The iShares Russell 1000 Value ETF (IWD) has a Sharpe Ratio of 0.81 with a Alpha of -3.23 and a Standard Deviation of 14.35. Its Treynor Ratio is 11.06 while IWD’s R-squared is 92.38. Furthermore, the fund has a Mean Return of 1.03 and a Beta of 1.02.
IJH’s Mean Return is 0.10 points higher than that of IWD and its R-squared is 5.99 points lower. With a Standard Deviation of 16.8, IJH is slightly more volatile than IWD. The Alpha and Beta of IJH are 0.78 points lower and 0.13 points higher than IWD’s Alpha and Beta.
IJH had its best year in 2013 with an annual return of 33.4%. IJH’s worst year over the past decade yielded -11.14% and occurred in 2018. In most years the iShares Core S&P Mid-Cap ETF provided moderate returns such as in 2020, 2017, and 2012 where annual returns amounted to 13.61%, 16.19%, and 17.76% respectively.

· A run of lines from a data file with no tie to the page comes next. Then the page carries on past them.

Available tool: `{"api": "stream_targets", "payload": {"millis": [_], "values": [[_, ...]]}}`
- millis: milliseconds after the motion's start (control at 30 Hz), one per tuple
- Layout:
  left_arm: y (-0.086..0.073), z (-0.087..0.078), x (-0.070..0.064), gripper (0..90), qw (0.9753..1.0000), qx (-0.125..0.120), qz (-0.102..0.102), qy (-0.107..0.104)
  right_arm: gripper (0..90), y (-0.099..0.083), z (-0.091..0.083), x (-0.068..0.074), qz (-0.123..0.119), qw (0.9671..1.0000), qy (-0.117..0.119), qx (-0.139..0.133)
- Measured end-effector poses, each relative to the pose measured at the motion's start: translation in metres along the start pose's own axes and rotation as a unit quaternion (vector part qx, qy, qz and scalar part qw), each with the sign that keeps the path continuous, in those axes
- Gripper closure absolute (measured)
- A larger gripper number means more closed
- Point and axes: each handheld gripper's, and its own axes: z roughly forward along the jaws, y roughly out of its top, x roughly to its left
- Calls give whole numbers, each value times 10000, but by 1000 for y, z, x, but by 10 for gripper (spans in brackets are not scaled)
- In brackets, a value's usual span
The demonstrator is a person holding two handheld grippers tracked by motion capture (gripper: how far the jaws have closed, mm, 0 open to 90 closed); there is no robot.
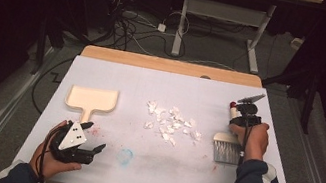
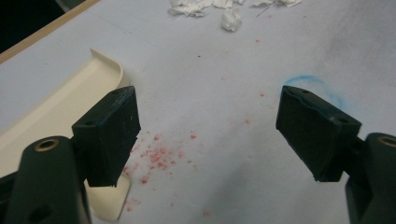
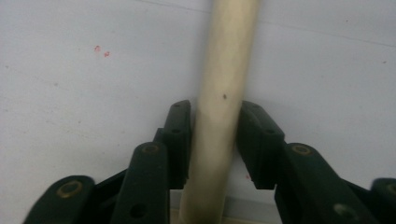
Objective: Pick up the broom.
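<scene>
Right gripper (image 3: 215,140) clamps brush handle (image 3: 222,93), left gripper (image 2: 205,135) agape.

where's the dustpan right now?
High view: the dustpan lies flat on the table's left half, left of the paper scraps, its handle pointing at the open left gripper.

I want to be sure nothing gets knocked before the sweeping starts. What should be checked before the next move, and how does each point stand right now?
1. Right gripper shut on the brush handle: ok, both jaws press its sides.
2. Brush bristles down on the table: ok, to the right of the scraps.
3. Left gripper open for the dustpan: ok, jaws wide apart and holding nothing.
4. Left gripper lined up on the dustpan handle: not ok, the handle lies beside one jaw, not between them.
5. Paper scraps in one cluster between dustpan and brush: ok.
6. Grip firm enough to sweep: cannot tell.
</scene>
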Motion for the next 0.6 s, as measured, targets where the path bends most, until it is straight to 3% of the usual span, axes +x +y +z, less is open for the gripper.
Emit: {"api": "stream_targets", "payload": {"millis": [167, 400, 600], "values": [[0, 0, -1, 209, 10000, -8, 5, -49, 700, 0, 0, 2, 275, 9996, -23, -40], [-1, 1, -2, 210, 10000, 32, 23, -69, 711, -3, -1, 1, 208, 9997, -4, -148], [-1, 0, -2, 210, 10000, 40, -4, -22, 712, -14, -6, -1, 101, 9969, 120, -772]]}}
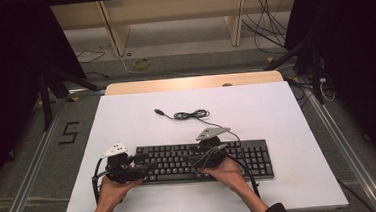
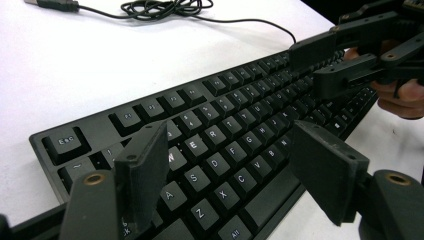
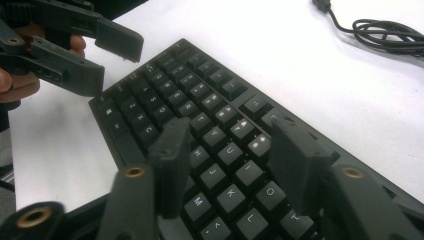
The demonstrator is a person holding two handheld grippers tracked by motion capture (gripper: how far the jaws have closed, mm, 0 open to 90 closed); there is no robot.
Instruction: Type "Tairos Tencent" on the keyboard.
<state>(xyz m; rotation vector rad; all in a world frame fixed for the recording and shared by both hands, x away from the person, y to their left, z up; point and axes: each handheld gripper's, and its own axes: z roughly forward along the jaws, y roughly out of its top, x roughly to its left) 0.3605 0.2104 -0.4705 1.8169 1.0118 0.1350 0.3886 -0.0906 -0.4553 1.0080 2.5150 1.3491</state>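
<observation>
Both grippers hover low over a black keyboard (image 1: pixel 205 161) lying near the front of the white table (image 1: pixel 127 120), the left gripper (image 2: pixel 227 172) and right gripper (image 3: pixel 227 160) each with jaws spread wide and holding nothing, so a dip of either hand could press stray keys.

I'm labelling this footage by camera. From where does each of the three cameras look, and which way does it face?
High view: above the person's side, facing forward and down on the table; both forearms enter below.
Left gripper view: rides the left gripper, looking along its jaws over the keyboard.
Right gripper view: rides the right gripper, over the keys.
Shared: the keyboard and coiled cable.
</observation>
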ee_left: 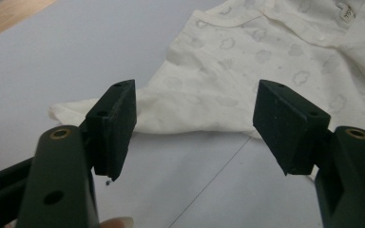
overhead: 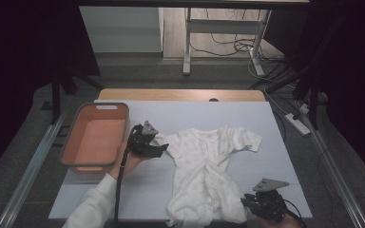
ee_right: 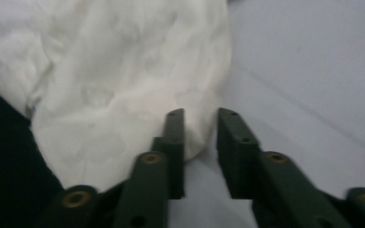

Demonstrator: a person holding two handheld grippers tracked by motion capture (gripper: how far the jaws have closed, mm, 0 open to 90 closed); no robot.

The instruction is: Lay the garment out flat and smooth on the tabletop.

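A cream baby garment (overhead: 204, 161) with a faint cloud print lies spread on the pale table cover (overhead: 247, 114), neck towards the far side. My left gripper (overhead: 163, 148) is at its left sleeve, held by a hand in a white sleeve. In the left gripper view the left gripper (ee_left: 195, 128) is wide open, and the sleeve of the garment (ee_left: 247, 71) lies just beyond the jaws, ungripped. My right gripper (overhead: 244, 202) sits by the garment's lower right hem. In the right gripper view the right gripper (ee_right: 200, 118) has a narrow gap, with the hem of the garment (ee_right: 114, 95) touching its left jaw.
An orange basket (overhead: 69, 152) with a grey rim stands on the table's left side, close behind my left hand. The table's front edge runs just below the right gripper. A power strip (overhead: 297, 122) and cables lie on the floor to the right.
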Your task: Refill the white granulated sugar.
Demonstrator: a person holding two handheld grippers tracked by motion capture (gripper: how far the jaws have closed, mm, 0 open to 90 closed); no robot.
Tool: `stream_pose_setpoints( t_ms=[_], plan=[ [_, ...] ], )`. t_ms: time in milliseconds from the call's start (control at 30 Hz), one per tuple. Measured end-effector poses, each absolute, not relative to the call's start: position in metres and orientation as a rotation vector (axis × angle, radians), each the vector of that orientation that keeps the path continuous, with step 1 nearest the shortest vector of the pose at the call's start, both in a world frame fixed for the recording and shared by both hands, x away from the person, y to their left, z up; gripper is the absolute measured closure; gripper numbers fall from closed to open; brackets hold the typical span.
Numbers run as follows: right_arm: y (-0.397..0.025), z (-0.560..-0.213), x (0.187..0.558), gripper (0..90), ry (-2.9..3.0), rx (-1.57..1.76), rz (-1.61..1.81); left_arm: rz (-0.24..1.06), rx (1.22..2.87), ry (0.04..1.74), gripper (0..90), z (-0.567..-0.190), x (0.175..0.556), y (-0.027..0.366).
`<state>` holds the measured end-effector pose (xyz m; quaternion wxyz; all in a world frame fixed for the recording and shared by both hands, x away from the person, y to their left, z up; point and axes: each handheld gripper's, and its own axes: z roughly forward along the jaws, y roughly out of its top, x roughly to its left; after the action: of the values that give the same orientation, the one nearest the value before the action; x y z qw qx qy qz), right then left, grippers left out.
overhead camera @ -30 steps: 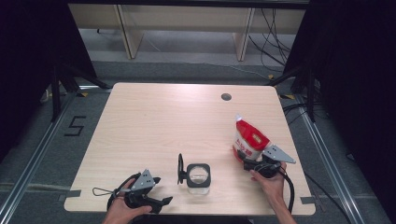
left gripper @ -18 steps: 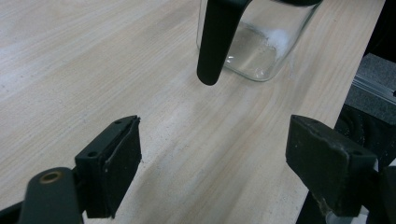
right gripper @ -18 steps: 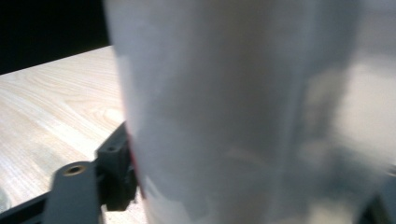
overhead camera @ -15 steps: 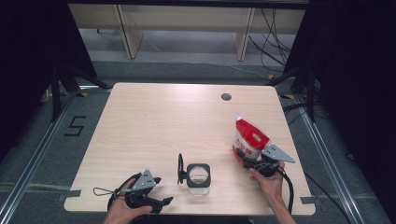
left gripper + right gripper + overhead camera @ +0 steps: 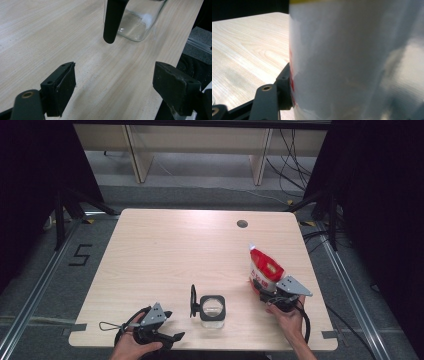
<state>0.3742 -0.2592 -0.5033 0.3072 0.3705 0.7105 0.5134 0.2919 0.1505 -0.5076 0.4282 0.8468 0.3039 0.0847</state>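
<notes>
Red-white bag (image 5: 264, 268) upright near table (image 5: 175, 245) right edge, pinched low by right hand-held gripper (image 5: 272, 292). Likely light, soft, crinkly, slippery; hold lower body firmly. Left hand-held gripper (image 5: 167, 336) wide, empty, beside glass jar (image 5: 212, 310).

Overhead view facing forward over table (image 5: 200, 245), gripper views close, sharing tabletop
</notes>
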Motion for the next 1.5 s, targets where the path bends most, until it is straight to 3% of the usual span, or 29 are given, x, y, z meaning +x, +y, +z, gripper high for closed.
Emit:
stream_pose_setpoints(
  t_ms=[533,1500],
  plan=[
    [-0.251,-0.471,0.343,39.5,1.888,0.731,1.209,0.233,2.137,0.735,18.2,-0.507,0.293,0.154],
    [-0.226,-0.461,0.289,40.0,1.961,0.281,0.761,0.230,2.098,0.776,18.2,-0.508,0.293,0.155]
  ],
)
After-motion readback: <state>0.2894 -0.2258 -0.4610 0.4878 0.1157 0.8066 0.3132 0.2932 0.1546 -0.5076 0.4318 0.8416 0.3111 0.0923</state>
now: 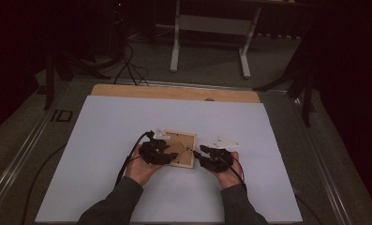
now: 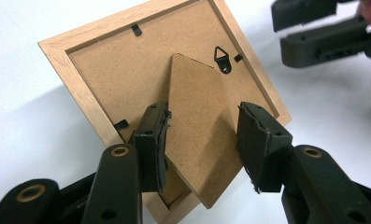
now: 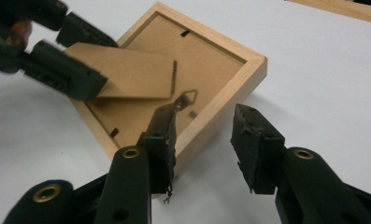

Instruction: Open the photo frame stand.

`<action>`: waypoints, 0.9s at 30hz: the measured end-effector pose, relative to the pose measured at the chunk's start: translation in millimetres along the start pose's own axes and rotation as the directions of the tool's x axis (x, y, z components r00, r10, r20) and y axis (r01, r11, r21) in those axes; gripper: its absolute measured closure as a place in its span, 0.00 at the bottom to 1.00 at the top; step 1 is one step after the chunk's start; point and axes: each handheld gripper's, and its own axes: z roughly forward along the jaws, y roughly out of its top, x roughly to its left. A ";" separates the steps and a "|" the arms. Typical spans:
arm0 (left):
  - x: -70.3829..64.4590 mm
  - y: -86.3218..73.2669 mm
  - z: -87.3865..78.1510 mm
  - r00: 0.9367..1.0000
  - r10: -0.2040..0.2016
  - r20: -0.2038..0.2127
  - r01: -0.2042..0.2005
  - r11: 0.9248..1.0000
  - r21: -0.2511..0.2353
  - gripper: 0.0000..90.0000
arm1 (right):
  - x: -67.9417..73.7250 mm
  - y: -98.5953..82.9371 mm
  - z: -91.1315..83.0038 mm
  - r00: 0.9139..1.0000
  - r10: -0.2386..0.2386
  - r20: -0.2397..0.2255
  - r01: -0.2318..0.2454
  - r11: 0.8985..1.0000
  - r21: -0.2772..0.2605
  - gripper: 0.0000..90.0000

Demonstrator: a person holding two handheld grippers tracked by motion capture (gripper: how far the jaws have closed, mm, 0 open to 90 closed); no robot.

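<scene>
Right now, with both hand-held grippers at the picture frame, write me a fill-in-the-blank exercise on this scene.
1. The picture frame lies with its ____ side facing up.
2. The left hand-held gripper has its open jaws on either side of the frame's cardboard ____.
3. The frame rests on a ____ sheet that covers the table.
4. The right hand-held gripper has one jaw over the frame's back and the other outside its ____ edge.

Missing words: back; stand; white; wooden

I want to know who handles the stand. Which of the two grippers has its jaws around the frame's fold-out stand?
The left gripper: its open jaws straddle the cardboard stand. The right gripper sits at the picture frame edge, by the hanger.
</scene>
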 end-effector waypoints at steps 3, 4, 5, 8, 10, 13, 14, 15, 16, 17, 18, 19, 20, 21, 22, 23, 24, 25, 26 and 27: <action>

The year 2013 was the strongest year for IWD, returning 32.18% on an annual basis. The poorest year for IWD in the last ten years was 2018, with a yield of -8.4%. Most years the iShares Russell 1000 Value ETF has given investors modest returns, such as in 2014, 2017, and 2010, when gains were 13.21%, 13.47%, and 15.3% respectively.
|Fund||Initial Balance||Final Balance||CAGR|
A $10,000 investment in IJH would have resulted in a final balance of $37,266. This is a profit of $27,266 over 11 years and amounts to a compound annual growth rate (CAGR) of 13.50%.
With a $10,000 investment in IWD, the end total would have been $30,746. This equates to a $20,746 profit over 11 years and a compound annual growth rate (CAGR) of 11.40%.
IJH’s CAGR is 2.10 percentage points higher than that of IWD and as a result, would have yielded $6,520 more on a $10,000 investment. Thus, IJH outperformed IWD by 2.10% annually.